FlexRoute and EOS allow the 7500R to perform programmable traffic engineering with up to 128,000 MPLS, GRE, VXLAN and IP-in-IP tunnels, Arista says. Packet lookup is 13 MPLS labels deep, and reconvergence time on the 7500R is 200 ms vs. 2 seconds for traditional routers, the company says.

FlexRoute is in trials with NetFlix and other Tier 1 service providers.

New line cards for the 7500R include 36x100G QSFP, which support 10/25/40/50 and 100G Ethernet; 36x40Gwith combinations of 10G and up to six ports of 100G; and 48x10G SFP+ and 2x100G QSFP. The 7500R chassis can support earlier generation 7500E line cards but FlexRoute will only work on the new 7500R line cards, according to Arista.

Arista says evolving traffic patterns in data center and cloud have rendered traditional core routing ripe for replacement with a platform of 7500R’s caliber. The company says its state-oriented NetDB database and EOS software development kit allow cloud providers to customize their own preferred paths across the Internet instead of relying on best-effort forwarding.

But the incumbent router vendors have been working for years on tight integration of packet and optical transport. Arista has some capabilities here, with its Spine Transit line card and relationship with Infinera, but Cisco and Juniper develop custom ASICs and silicon photonics specifically for packet/optical transport.
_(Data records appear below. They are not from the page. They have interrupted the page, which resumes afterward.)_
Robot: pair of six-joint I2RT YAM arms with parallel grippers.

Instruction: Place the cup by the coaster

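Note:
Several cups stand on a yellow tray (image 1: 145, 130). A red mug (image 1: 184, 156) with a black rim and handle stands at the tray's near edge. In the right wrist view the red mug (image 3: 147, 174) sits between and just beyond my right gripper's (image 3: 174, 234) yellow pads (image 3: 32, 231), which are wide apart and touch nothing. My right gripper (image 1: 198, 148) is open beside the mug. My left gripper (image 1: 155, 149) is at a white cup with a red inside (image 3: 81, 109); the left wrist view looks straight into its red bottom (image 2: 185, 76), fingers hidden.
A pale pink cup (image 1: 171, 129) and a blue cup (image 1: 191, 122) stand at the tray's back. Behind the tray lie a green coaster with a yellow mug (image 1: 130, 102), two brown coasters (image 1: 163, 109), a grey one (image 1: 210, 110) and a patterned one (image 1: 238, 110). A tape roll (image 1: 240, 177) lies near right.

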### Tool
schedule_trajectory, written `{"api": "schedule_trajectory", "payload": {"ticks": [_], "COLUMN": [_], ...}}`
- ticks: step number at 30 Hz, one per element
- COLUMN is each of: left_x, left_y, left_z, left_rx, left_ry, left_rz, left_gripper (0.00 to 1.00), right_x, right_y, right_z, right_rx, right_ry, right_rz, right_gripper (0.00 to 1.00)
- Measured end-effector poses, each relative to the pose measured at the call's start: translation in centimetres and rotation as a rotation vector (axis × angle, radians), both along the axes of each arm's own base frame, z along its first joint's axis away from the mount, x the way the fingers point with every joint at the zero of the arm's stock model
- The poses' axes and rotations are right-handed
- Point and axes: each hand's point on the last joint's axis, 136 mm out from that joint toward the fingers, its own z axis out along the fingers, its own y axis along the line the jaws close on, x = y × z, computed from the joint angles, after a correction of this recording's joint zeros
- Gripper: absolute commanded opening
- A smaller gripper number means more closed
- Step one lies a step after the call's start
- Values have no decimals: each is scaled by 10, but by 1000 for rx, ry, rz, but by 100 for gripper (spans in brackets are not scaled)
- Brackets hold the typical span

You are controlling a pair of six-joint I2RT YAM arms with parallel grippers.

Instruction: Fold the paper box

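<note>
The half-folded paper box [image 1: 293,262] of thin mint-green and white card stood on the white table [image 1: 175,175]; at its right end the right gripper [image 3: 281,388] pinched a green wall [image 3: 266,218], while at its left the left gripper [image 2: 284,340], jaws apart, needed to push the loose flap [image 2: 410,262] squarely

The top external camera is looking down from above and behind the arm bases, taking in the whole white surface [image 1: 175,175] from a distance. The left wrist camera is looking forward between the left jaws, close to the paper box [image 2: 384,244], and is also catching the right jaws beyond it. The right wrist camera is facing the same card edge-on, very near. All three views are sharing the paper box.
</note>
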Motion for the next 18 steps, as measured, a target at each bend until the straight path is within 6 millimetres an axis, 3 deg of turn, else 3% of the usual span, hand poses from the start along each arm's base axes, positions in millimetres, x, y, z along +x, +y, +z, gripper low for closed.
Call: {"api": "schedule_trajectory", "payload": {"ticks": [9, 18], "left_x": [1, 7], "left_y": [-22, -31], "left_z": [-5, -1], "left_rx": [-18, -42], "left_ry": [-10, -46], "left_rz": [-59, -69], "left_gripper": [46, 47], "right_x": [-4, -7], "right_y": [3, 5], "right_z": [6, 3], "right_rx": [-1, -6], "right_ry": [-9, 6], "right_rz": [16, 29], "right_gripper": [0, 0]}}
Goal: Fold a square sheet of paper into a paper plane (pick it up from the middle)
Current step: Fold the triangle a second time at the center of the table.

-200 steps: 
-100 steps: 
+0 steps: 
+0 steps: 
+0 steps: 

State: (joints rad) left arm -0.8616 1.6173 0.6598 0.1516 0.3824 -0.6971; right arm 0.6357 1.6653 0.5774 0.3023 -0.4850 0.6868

Arista is confident it won’t face short term competition in Internet routing from the Facebook-initiated Open Compute Project, though. The company’s stock plummeted recently after Arista customer Microsoft demonstrated its SONiC software running on whitebox switches, which some analysts viewed as a potential threat to Arista.

The four- and eight-slot 7504R and 7508R, and the new 7500R line cards are available now. The 12-slot 7512R will be available in the third quarter.

Prices start at $3,000 per 100G port.